═════ Recorded data ═════

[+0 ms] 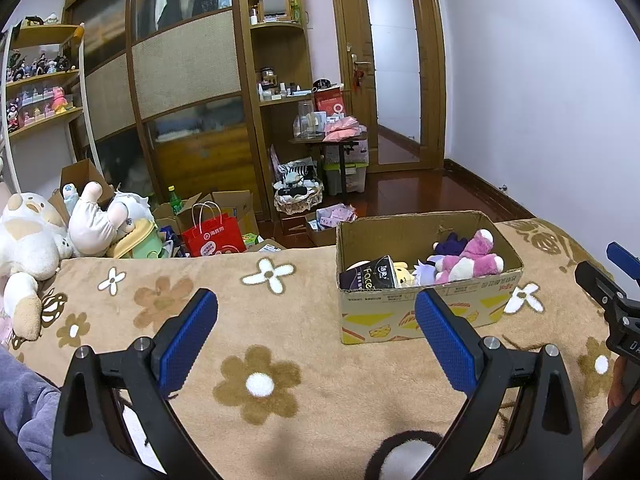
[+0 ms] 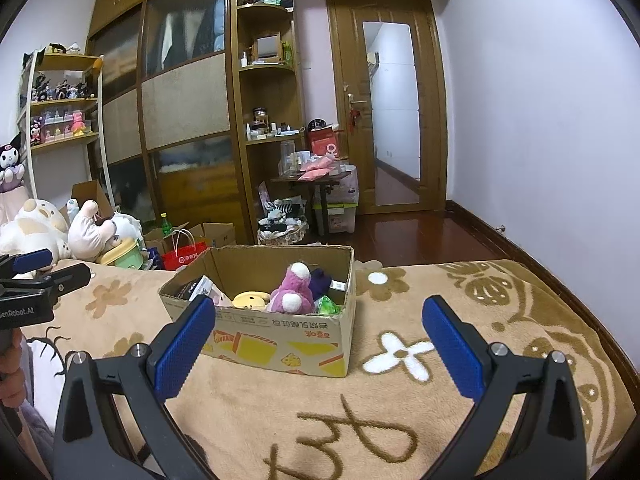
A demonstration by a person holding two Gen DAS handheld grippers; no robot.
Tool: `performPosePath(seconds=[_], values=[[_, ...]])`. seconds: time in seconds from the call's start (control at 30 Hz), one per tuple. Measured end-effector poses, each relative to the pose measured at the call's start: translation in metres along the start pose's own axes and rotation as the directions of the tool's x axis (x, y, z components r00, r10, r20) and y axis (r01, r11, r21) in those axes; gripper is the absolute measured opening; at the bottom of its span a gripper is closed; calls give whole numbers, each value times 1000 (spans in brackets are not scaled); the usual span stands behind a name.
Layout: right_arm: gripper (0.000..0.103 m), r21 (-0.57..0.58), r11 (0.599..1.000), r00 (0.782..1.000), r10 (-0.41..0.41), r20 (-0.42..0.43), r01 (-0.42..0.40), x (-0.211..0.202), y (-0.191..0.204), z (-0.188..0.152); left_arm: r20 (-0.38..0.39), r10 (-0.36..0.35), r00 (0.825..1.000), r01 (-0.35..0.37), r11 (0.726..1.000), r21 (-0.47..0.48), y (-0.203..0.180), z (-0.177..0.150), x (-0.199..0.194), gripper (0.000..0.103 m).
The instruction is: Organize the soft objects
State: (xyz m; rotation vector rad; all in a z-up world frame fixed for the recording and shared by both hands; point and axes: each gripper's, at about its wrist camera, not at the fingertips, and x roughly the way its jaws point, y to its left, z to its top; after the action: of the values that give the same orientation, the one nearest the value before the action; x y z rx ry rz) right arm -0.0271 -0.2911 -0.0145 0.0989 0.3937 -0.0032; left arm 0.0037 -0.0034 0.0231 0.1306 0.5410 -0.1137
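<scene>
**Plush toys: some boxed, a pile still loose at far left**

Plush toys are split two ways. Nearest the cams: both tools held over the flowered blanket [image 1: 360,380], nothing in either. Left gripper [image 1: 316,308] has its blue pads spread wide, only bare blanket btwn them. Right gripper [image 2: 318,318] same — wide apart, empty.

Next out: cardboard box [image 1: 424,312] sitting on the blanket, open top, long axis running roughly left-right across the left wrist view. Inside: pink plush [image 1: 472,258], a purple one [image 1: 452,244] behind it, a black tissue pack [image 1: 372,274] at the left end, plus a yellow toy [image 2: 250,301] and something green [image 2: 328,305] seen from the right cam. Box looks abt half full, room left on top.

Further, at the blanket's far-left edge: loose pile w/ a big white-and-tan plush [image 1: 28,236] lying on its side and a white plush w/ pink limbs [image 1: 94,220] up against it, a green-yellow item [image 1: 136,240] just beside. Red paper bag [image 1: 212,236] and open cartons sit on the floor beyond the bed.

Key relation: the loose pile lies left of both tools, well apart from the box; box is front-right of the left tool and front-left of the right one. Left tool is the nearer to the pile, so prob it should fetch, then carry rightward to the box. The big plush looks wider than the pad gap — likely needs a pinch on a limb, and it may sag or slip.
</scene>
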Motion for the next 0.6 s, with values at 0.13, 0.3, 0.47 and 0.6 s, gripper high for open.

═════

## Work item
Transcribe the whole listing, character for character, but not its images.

## Solution for this task
[+0 ms] 
[+0 ms] 
A demonstration by a person holding two Gen DAS handheld grippers; no robot.
Tool: `performPosePath(seconds=[_], values=[[_, ...]])`. seconds: time in seconds from the call's start (control at 30 Hz), one per tuple. Measured end-effector poses, each relative to the pose measured at the call's start: translation in metres along the start pose's own axes and rotation as the directions of the tool's x axis (x, y, z components r00, r10, r20) and y axis (r01, r11, r21) in those axes; gripper is the absolute measured opening; at the bottom of its span a gripper is closed; calls give whole numbers, each value times 1000 (spans in brackets are not scaled); the usual span stands behind a name.
Layout: right_arm: gripper (0.000..0.103 m), r21 (-0.57..0.58), r11 (0.599..1.000), r00 (0.782..1.000), r10 (-0.41..0.41), r20 (-0.42..0.43), r01 (-0.42..0.40), x (-0.211..0.202), y (-0.191..0.204), z (-0.188..0.152); left_arm: r20 (-0.38..0.39), r10 (-0.36..0.35), r00 (0.825..1.000), r01 (-0.35..0.37), r11 (0.726..1.000), r21 (-0.47..0.48), y (-0.203..0.180), z (-0.177..0.150), x (-0.199..0.194), gripper (0.000..0.103 m).
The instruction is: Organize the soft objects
State: (xyz m; rotation vector rad; all in a z-up world frame fixed for the recording and shared by both hands; point and axes: each gripper's, at about its wrist camera, not at the fingertips, and x roughly the way its jaws point, y to its left, z to its top; after the action: of the values that give the same orientation, the one nearest the value before the action; x y z rx ry rz) right arm -0.0271 -0.2911 -0.0145 0.0989 0.3937 -0.0032; left arm 0.0037 -0.0034 0.0231 0.1306 0.5410 -0.1137
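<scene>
**Plush toys: some boxed, a pile still loose at far left**

Plush toys are split two ways. Nearest the cams: both tools held over the flowered blanket [image 1: 360,380], nothing in either. Left gripper [image 1: 316,308] has its blue pads spread wide, only bare blanket btwn them. Right gripper [image 2: 318,318] same — wide apart, empty.

Next out: cardboard box [image 1: 424,312] sitting on the blanket, open top, long axis running roughly left-right across the left wrist view. Inside: pink plush [image 1: 472,258], a purple one [image 1: 452,244] behind it, a black tissue pack [image 1: 372,274] at the left end, plus a yellow toy [image 2: 250,301] and something green [image 2: 328,305] seen from the right cam. Box looks abt half full, room left on top.

Further, at the blanket's far-left edge: loose pile w/ a big white-and-tan plush [image 1: 28,236] lying on its side and a white plush w/ pink limbs [image 1: 94,220] up against it, a green-yellow item [image 1: 136,240] just beside. Red paper bag [image 1: 212,236] and open cartons sit on the floor beyond the bed.

Key relation: the loose pile lies left of both tools, well apart from the box; box is front-right of the left tool and front-left of the right one. Left tool is the nearer to the pile, so prob it should fetch, then carry rightward to the box. The big plush looks wider than the pad gap — likely needs a pinch on a limb, and it may sag or slip.
</scene>
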Motion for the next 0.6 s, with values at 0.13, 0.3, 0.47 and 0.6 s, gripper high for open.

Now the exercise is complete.